Another great guy too, but alcoholic like you read about. Embarrassing when the employee is pulling the boss out of the bar at lunch to get back to work.

One guy was the most miserable SOB I've ever met, he and his right hand man who had been with him for over 20 years. They absolutely hated each other. When you were with one, he would beatch about the other one all day long, and vice versa. I could do nothing right to please either of them. No matter what it was always wrong. They still cannot keep any other employees to this day.


----------



## ShtRnsdownhill (Jan 13, 2016)

my boss is a fukin scumbag heartless SOB......and im self employed............BBBAAAHHHHHH


----------



## Tango (Jan 13, 2018)

ShtRnsdownhill said:


> my boss is a fukin scumbag heartless SOB......and im self employed............BBBAAAHHHHHH


My boss is so great if I want fancy screws or parts, or a new specialty tool. No problem he just says put it on the credit card!


----------



## skoronesa (Oct 27, 2015)

Usually my only gripe with any of my bosses is when they order the wrong parts or mis-diagnose something over the phone and I have to first convince the customer to let me fix the actual problem and not screw around with whatever someone thought the problem was over the phone.

99% of the problems our company has are rooted in poor communication.

A couple months ago a customer calls with the complaint of the water surging and even says they had this issue in their old house a lot because the well tank would lose air. What did dingleberry on the phone tell the customer? Oh must be the water filter is plugged!!!


----------



## bawalter (Dec 23, 2020)

skoronesa said:


> 99% of the problems our company has are rooted in poor communication.


I think that is true of every company, doesn't matter the field. It all comes down to culture and it starts at the top.


----------



## Logtec (Jun 3, 2018)

One guy I worked for was a cheap a$$, he hired co-op students to dig up drains, and clean the shop/vans. He took 1 hour off your check per day for “lunch” even tho we’d eat lunch on our way to the next call. 
He Didnt supply any tools. 
He called me in on my vacation just to drive a truck to a big mall job the other side of the city, so I went in shorts, t shirt and sandals. Once I got there the other guy had left which was supposed to be my ride back, so not only did I get stuck there, the boss blew a gasket on me cuz I wasn’t dress in work cloths/boots etc!
He gave me a tough time one month cuz my daughter need a surgery and then 2 follow ups at the hospital, he said can’t your wife just take her..


----------



## skoronesa (Oct 27, 2015)

Tango said:


> ...............if I want fancy screws ................



What makes a screw fancy? Vagazling?


----------



## bawalter (Dec 23, 2020)

skoronesa said:


> What makes a screw fancy? Vagazling?


You're a plumber. You see fancy screws all the time!!


----------



## Tango (Jan 13, 2018)

skoronesa said:


> What makes a screw fancy? Vagazling?


Now that's a fancy word! How the hell do you come up with these original Vagationesque definitions?? 

Definition : Fancy screw ---Over here the employers would usually not buy any screws and would tell you to steal drywall screws from the drywall guys. Any other screw in my book is a fancy screw because we rarely saw anything else.


----------



## skoronesa (Oct 27, 2015)

Tango said:


> Now that's a fancy word! How the hell do you come up with these original Vagationesque definitions??
> 
> Definition : Fancy screw ---Over here the employers would usually not buy any screws and would tell you to steal drywall screws from the drywall guys.
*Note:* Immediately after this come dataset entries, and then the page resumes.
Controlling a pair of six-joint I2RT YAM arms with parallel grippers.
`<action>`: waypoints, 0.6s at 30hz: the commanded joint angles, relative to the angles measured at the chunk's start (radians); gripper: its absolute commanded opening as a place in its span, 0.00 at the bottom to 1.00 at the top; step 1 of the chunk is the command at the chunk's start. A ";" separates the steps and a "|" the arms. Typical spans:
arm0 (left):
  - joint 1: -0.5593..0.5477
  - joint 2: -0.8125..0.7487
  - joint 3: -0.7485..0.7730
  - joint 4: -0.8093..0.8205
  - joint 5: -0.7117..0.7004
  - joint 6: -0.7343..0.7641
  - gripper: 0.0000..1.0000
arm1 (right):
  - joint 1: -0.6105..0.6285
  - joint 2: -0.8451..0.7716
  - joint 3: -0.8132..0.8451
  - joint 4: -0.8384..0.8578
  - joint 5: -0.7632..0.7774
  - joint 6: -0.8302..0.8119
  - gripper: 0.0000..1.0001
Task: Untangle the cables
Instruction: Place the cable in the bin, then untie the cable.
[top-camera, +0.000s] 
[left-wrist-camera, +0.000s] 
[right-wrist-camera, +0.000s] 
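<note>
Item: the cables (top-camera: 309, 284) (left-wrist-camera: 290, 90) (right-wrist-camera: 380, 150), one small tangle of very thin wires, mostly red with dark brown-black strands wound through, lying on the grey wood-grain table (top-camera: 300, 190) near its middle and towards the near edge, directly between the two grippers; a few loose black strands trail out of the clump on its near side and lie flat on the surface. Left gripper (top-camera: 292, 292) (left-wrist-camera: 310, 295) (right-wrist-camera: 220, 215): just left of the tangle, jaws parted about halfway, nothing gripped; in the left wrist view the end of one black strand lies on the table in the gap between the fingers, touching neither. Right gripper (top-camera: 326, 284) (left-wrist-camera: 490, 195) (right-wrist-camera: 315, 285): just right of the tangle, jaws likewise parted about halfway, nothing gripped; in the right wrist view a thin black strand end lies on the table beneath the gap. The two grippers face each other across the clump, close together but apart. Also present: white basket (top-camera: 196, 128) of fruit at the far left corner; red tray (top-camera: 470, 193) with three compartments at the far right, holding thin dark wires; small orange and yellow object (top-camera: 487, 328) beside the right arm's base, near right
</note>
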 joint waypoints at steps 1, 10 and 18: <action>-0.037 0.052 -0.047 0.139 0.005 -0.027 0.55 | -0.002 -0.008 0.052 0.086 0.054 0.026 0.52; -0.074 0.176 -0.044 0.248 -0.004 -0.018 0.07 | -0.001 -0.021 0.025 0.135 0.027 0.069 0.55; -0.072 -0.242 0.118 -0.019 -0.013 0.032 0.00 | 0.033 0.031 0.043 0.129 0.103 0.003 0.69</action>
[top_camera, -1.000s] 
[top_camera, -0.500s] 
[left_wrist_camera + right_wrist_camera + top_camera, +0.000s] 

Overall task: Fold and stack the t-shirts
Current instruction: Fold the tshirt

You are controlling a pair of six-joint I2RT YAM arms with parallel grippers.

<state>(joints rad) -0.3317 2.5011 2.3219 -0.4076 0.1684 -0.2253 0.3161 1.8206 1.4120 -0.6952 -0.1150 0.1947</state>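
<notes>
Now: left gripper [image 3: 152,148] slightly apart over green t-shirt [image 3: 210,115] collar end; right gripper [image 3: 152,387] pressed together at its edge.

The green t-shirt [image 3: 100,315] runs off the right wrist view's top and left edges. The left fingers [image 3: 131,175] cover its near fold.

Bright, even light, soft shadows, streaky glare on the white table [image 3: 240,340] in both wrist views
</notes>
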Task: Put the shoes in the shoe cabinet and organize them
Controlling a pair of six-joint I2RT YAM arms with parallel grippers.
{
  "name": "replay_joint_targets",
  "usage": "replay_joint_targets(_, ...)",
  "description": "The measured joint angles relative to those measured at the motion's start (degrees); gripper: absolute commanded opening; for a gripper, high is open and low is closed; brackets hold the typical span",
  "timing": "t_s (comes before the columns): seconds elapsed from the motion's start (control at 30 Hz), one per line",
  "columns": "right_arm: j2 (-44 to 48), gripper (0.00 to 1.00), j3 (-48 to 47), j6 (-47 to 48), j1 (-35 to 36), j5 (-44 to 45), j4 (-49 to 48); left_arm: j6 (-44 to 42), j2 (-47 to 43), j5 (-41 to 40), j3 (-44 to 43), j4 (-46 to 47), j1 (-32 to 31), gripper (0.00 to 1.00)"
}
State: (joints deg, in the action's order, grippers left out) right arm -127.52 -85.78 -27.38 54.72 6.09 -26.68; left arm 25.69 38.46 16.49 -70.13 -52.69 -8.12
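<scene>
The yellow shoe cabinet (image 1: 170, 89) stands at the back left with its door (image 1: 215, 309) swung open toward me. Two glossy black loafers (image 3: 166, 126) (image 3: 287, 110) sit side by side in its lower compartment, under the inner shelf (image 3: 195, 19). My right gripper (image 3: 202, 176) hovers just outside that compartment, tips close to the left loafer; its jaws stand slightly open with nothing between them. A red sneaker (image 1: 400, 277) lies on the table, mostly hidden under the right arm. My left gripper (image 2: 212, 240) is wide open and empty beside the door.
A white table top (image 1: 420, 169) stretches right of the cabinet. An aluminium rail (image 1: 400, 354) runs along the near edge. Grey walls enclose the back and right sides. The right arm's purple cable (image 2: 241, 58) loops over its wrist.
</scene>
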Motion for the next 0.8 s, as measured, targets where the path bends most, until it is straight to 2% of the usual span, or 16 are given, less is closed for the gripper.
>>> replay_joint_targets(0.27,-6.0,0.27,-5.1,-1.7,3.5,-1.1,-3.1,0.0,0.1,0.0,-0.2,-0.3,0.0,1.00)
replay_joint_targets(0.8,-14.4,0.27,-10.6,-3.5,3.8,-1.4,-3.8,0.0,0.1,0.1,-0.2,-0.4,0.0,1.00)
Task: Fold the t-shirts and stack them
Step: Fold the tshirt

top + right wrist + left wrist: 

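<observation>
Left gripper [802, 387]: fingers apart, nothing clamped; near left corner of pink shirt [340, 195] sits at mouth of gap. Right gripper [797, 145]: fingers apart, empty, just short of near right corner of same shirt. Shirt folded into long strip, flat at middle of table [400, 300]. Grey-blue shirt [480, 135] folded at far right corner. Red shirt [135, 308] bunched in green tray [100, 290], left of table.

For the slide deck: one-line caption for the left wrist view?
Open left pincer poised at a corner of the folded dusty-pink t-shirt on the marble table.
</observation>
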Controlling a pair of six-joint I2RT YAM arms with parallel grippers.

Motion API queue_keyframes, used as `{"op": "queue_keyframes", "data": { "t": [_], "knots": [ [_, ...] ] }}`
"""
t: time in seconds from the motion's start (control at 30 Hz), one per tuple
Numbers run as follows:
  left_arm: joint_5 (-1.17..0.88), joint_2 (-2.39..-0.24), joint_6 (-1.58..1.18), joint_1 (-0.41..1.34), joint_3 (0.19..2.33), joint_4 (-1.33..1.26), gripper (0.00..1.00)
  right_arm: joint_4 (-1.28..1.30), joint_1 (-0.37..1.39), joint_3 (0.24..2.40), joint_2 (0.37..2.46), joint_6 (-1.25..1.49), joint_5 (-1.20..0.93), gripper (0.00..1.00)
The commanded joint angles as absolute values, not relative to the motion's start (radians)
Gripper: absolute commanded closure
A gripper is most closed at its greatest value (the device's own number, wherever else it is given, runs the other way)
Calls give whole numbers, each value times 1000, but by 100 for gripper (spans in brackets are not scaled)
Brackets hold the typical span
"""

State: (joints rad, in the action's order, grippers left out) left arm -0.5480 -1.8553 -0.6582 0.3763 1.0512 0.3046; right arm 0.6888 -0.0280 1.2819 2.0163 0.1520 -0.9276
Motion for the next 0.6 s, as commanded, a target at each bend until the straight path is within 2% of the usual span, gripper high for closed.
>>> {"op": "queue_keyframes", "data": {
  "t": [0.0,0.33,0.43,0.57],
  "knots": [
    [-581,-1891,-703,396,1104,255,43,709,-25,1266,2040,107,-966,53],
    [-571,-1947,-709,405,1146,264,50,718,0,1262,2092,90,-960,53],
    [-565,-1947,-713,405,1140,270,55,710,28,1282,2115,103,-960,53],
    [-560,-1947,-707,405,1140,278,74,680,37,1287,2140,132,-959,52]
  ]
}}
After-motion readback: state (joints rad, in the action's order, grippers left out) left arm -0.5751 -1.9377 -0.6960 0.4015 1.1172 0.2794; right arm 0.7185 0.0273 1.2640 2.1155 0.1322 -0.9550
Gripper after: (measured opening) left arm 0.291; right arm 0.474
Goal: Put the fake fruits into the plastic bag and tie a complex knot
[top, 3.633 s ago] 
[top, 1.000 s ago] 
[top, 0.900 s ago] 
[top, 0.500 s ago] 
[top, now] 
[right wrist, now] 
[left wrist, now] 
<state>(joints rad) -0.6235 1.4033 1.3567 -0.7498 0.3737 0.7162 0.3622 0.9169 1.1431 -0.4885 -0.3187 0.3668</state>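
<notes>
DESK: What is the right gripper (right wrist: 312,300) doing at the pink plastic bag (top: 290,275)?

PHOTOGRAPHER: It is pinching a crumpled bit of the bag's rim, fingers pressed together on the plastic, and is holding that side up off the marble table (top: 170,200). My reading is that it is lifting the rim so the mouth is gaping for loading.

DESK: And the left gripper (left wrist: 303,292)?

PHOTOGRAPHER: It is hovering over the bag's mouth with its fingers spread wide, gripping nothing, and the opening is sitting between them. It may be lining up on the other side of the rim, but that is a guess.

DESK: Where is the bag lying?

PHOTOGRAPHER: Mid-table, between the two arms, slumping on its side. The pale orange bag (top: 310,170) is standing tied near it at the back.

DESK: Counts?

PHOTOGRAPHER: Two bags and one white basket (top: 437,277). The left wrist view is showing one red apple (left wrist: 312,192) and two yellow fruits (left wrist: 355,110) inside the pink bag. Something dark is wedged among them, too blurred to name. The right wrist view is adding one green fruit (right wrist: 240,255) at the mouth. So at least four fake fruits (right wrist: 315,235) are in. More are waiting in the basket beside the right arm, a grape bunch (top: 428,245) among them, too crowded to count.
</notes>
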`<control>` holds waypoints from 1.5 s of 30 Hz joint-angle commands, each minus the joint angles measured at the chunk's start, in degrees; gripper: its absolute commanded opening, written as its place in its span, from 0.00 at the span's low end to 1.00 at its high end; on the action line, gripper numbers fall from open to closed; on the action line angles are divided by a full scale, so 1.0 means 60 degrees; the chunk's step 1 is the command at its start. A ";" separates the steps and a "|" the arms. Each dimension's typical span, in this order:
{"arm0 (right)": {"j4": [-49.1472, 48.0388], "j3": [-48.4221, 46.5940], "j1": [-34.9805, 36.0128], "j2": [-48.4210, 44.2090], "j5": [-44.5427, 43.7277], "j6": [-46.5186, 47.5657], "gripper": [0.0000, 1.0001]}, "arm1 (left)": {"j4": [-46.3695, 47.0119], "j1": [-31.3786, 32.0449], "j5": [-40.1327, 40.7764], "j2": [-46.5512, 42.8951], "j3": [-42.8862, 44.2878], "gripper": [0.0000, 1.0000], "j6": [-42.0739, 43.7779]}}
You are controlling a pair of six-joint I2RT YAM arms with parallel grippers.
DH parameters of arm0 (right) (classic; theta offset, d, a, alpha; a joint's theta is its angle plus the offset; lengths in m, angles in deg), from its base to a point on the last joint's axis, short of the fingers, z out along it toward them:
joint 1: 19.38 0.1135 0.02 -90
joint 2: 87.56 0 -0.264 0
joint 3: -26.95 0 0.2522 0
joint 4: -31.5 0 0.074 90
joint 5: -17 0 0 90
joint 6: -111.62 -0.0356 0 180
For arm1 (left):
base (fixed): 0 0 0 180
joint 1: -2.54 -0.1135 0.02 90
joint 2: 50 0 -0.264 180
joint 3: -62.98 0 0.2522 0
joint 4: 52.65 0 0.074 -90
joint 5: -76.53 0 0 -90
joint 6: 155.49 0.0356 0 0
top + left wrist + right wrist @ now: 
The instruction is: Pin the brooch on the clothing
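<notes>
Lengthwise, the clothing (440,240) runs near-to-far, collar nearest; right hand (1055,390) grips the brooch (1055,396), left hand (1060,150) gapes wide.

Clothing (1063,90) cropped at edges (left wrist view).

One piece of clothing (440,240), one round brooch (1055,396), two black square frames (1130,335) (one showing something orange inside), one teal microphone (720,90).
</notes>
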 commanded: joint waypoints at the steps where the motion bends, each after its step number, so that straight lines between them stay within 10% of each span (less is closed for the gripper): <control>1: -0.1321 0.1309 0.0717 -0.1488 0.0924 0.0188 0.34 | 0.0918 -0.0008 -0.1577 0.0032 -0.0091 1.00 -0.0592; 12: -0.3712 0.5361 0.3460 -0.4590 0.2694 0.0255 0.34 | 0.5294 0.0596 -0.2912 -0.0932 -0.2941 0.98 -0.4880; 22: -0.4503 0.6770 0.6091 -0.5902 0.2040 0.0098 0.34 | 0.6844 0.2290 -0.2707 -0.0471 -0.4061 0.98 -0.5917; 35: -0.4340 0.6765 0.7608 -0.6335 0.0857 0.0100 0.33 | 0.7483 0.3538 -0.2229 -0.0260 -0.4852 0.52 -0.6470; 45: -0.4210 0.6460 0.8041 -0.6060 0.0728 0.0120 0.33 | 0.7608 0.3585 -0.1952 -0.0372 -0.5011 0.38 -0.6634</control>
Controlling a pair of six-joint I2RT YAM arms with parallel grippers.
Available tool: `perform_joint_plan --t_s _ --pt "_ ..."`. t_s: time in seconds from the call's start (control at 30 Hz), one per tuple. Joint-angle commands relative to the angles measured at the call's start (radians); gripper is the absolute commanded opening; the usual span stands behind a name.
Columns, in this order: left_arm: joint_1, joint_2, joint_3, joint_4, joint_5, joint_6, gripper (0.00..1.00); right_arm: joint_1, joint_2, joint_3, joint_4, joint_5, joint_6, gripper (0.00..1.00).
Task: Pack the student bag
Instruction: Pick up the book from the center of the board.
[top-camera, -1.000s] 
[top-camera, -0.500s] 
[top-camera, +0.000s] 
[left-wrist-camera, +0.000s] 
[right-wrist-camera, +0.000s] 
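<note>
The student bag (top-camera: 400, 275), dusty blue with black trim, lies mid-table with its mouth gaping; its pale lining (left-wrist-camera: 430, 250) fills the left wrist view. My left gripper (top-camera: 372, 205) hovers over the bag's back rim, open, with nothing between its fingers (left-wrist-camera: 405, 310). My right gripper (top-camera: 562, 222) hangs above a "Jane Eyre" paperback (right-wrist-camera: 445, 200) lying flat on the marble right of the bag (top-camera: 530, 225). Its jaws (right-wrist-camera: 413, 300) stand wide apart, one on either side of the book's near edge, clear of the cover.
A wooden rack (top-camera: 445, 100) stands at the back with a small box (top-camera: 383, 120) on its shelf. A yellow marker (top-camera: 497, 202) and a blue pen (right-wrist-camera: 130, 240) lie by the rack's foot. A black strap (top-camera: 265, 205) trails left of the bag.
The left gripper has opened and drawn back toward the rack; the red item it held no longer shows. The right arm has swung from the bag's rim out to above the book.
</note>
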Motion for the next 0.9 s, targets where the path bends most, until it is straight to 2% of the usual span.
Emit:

Any other screw in my book is a fancy screw because we rarely saw anything else.


I certainly did not come up with the term "vagazling". 

To "bedazzle" something is to cover it in sparkly pieces like fake rhinestones. A "bedazzler" is a product sold on infomercials that puts fake rhinestones on clothes and allows you to bedazzle any clothing you want. I think you can see where this is going, and yes, people really do stick fake rhinestones on places they really shouldn't. 

I guess after several decades of no hair they felt they should have something.....


----------



## chonkie (Jul 31, 2014)

Oh great, now any ads I do see will be of vagazzling products because yeah, I googled it. Can't believe some of the sh!t that becomes popular.


----------



## skoronesa (Oct 27, 2015)

chonkie said:


> Oh great, now any ads I do see will be of vagazzling products because yeah, I googled it. Can't believe some of the sh!t that becomes popular.


You're confusing being infamous with popular. It's not popular just because lots of people talk about it. Just like tide pods, a couple kids tasted them and through the game of telephone suddenly we have an epidemic of soap eating teenagers.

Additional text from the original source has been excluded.